Transcribe the entries below exactly, starting with the line that has "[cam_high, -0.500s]" and stopping after the line that has "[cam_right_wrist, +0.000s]"; no pictures belong in the copy.

****************************************

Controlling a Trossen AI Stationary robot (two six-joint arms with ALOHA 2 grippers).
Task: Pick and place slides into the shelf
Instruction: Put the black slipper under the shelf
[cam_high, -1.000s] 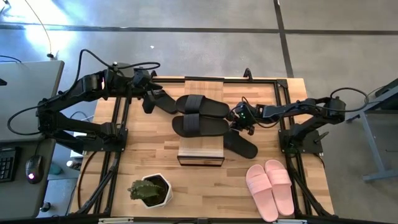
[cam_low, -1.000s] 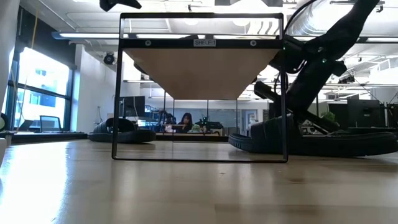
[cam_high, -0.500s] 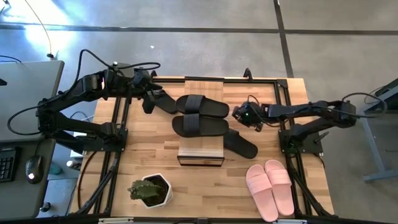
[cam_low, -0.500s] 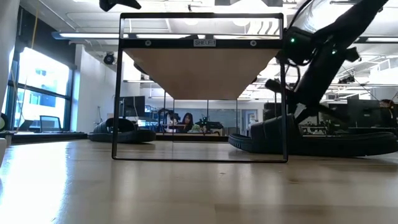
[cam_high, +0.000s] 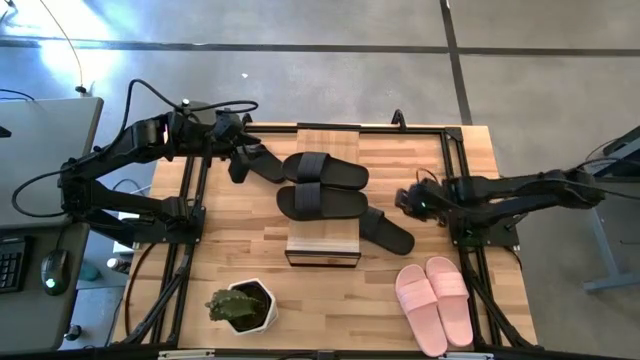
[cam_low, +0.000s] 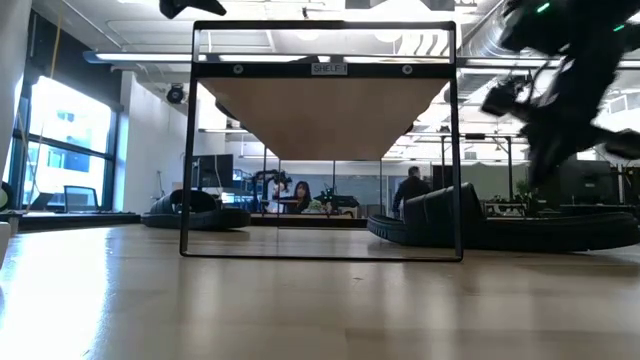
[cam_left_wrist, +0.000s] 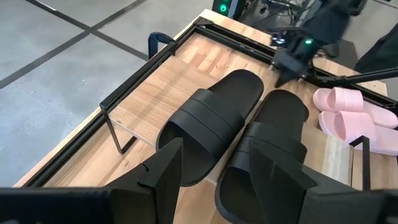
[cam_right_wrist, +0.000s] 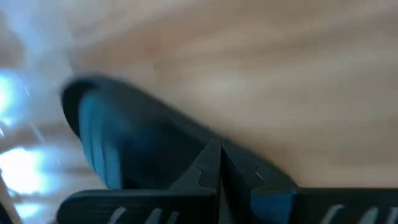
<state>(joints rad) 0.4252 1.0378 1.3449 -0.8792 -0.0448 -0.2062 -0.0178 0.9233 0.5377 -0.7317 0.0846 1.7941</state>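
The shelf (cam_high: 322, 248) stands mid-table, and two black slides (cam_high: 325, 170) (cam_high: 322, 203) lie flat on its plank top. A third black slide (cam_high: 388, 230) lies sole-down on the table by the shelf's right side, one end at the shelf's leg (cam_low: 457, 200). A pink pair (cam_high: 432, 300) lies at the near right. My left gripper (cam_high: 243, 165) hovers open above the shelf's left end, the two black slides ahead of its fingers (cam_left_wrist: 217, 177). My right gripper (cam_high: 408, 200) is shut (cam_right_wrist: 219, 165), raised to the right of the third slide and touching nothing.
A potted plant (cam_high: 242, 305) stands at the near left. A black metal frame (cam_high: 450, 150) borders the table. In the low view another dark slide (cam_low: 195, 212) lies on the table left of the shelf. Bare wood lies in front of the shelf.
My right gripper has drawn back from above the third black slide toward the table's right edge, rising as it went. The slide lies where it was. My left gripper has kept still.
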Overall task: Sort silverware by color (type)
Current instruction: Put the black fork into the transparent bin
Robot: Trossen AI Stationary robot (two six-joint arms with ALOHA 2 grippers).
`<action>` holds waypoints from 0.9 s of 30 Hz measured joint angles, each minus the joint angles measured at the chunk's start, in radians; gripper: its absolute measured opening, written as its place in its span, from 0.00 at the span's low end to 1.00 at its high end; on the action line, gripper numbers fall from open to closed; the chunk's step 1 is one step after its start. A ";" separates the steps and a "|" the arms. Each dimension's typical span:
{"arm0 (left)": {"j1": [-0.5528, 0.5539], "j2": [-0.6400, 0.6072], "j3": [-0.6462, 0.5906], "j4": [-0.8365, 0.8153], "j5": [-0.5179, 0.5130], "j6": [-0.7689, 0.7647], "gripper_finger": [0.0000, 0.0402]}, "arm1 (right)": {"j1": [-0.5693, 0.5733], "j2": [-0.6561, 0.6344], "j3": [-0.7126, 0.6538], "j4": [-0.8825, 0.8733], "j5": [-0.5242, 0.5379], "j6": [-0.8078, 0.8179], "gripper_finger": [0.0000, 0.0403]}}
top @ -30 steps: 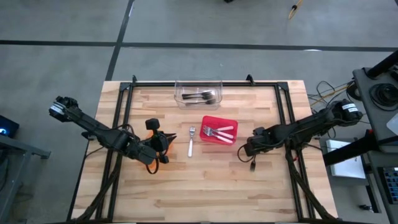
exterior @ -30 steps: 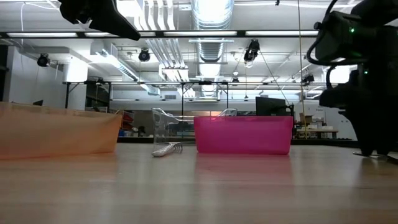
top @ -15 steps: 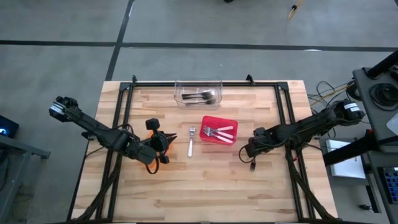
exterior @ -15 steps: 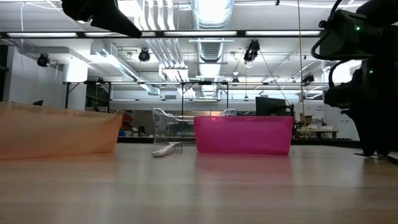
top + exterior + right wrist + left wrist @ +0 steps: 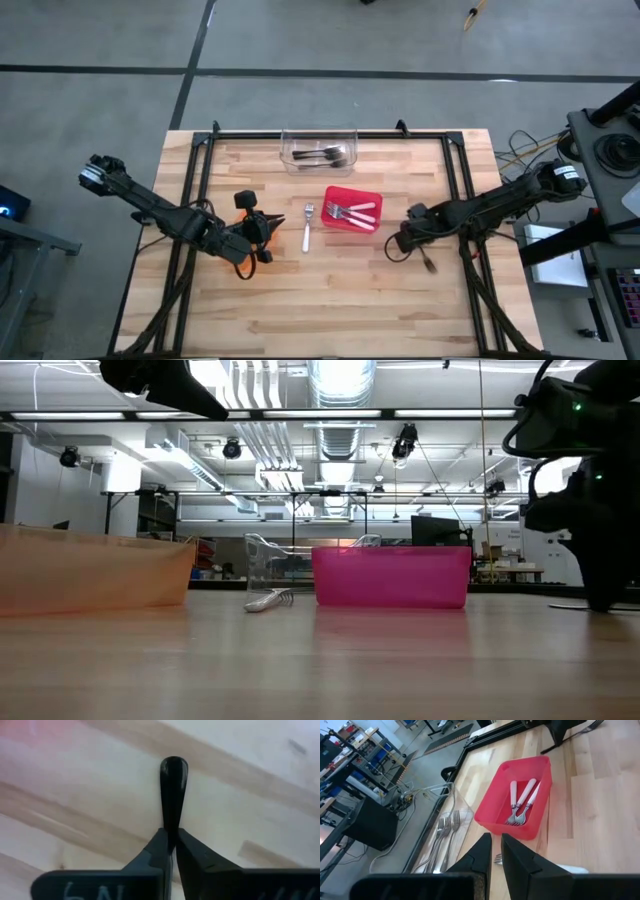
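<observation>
The wooden table (image 5: 330,300) carries two arms reaching in from either side. Ahead of the left gripper (image 5: 262,240) stands the red bin (image 5: 517,795), holding three white-handled forks (image 5: 522,802) side by side, their tines toward that gripper. Beyond the red bin, farther from both grippers at the table's back edge, is the clear bin (image 5: 320,148) with several dark forks (image 5: 445,832) inside. An orange bin (image 5: 95,570) shows only in the low view, at its left.

Just in front of the left gripper, between it and the red bin, a lone white-handled fork (image 5: 307,228) lies flat on the wood. The left gripper rests low with its fingers (image 5: 517,857) pressed nearly together and nothing between them.

The right gripper (image 5: 405,240) sits on the far side of the red bin, near the right frame rail. Its fingers (image 5: 157,852) pinch a black utensil (image 5: 172,787), whose rounded handle end sticks out past the tips over the table. Its working end is hidden, so it may be a fork or a spoon.
</observation>
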 joint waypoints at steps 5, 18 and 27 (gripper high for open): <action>0.000 0.000 0.000 0.028 0.000 -0.003 0.06 | -0.001 -0.003 0.010 0.004 0.024 -0.055 0.04; 0.000 0.000 0.000 0.109 0.000 0.002 0.06 | -0.001 -0.053 0.058 -0.017 0.056 -0.217 0.03; 0.000 0.000 0.000 0.147 0.000 0.005 0.06 | 0.030 -0.122 0.056 -0.061 -0.016 -0.245 0.02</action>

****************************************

#### ANSWER FOR THE TASK
[cam_high, -0.500s] 
[cam_low, -0.500s] 
[cam_high, +0.000s] 
[cam_low, +0.000s] 
[cam_left_wrist, +0.000s] 
[cam_right_wrist, +0.000s] 

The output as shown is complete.